10. Outstanding Shares. For purposes of this Certificate of Vote, all
shares of Series B Cumulative Convertible Preferred Stock issued by the
Corporation shall be deemed outstanding except (i) from the date fixed for
redemption pursuant to Section 6 hereof, all shares of Series B Cumulative
Convertible Preferred Stock that have been so called for redemption under
Section 6, to the extent provided thereunder; (ii) from the date of surrender of
certificates representing shares of Series B Cumulative Convertible Preferred
Stock, all shares of Series B Cumulative Convertible Preferred Stock converted
into Common Stock or repurchased pursuant to Section 7 hereof; and (iii) from
the date of registration of transfer, all shares of Series B Cumulative
Convertible Preferred Stock held of record by the Corporation or any
majority-owned subsidiary of the Corporation.
- 31 -
11. Transfer Restrictions.
(a) Legends on Series B Cumulative Convertible Preferred Stock
and Common Stock. The certificates representing shares of Series B Cumulative
Convertible Preferred Stock shall, unless otherwise agreed by the Corporation
and the holders of any such certificates, bear a legend substantially to the
following effect:
"THE SHARES REPRESENTED BY THIS CERTIFICATE AND ANY SECURITIES ISSUABLE
UPON CONVERSION OR EXCHANGE HEREOF MAY NOT BE OFFERED OR SOLD EXCEPT
PURSUANT TO (i) AN EFFECTIVE REGISTRATION STATEMENT UNDER THE
SECURITIES ACT OF 1933, OR (ii) AN APPLICABLE EXEMPTION FROM
REGISTRATION THEREUNDER. ANY SALE PURSUANT TO CLAUSE (ii) OF THE
PRECEDING SENTENCE MUST BE ACCOMPANIED BY AN OPINION OF COUNSEL
REASONABLY SATISFACTORY TO PERINI CORPORATION TO THE EFFECT THAT SUCH
EXEMPTION FROM REGISTRATION IS AVAILABLE IN CONNECTION WITH SUCH SALE.

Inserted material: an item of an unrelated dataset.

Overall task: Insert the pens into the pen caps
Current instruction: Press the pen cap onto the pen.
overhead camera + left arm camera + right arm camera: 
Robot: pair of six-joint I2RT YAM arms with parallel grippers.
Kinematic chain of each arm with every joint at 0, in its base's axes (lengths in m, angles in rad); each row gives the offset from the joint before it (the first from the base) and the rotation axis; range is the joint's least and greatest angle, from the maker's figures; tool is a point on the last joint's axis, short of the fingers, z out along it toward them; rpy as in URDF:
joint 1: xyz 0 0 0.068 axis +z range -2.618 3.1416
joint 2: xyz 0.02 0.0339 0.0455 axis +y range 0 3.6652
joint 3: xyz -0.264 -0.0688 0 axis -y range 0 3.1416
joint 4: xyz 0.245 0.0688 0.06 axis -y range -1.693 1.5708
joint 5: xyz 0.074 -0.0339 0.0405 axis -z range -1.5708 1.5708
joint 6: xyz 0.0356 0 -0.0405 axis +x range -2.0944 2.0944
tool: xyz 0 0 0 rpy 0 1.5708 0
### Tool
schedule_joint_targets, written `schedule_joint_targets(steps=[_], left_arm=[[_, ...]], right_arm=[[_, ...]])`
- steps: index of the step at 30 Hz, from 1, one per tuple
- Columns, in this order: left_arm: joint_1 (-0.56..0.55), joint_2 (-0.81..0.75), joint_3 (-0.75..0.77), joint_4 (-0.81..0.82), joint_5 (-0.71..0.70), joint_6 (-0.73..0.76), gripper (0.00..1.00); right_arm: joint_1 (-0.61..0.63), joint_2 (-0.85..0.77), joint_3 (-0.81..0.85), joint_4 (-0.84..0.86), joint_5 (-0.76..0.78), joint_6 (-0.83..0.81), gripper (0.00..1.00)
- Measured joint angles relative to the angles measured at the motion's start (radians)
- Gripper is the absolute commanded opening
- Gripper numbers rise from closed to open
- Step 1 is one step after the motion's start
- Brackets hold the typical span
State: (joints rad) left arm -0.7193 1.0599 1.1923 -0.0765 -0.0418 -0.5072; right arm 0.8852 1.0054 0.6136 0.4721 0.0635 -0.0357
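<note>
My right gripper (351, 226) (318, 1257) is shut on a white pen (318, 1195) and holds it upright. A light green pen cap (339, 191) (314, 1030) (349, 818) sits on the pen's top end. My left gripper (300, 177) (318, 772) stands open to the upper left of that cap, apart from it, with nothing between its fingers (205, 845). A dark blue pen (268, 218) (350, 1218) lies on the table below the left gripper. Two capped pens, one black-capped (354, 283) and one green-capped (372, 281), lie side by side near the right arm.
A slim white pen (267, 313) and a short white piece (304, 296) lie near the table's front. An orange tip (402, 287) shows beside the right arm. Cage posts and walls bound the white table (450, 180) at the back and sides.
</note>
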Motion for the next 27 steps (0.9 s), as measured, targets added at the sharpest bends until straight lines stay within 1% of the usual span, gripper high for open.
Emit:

IN ADDITION, THE VOTING, SALE, ASSIGNMENT, TRANSFER, PLEDGE OR
HYPOTHECATION OF THE SHARES REPRESENTED BY THIS CERTIFICATE IS FURTHER
SUBJECT TO RESTRIC TIONS WHICH ARE CONTAINED IN THE RESTATED ARTICLES
OF ORGANIZATION OF PERINI CORPORATION, IN THE CERTIFICATE OF VOTE
GOVERNING THESE SHARES AND IN A STOCK PURCHASE AGREEMENT DATED AS OF
JULY 24, 1996, AS AMENDED, A COPY OF EACH OF WHICH IS ON FILE WITH
PERINI CORPORATION AND WILL BE FURNISHED BY THE CORPORATION TO THE
STOCKHOLDER ON REQUEST AND WITHOUT CHARGE."
(b) Transfer Agent Requirements. The transfer agent (which may
be the Corporation) for the Series B Cumulative Convertible Preferred Stock
shall not be required to accept for registration of transfer any shares of
Series B Cumulative Convertible Preferred Stock bearing the legend contained in
paragraph (a) above, except upon presentation of evidence satisfactory to
transfer agent that the restrictions on transfer of shares of the Series B
Cumulative Convertible Preferred Stock referred to in the legend in paragraph
(a) have been
- 32 -
complied with, all in accordance with such reasonable regulations as the
Corporation may from time to time agree with the transfer agent for shares of
the Series B Cumulative Convertible Preferred Stock.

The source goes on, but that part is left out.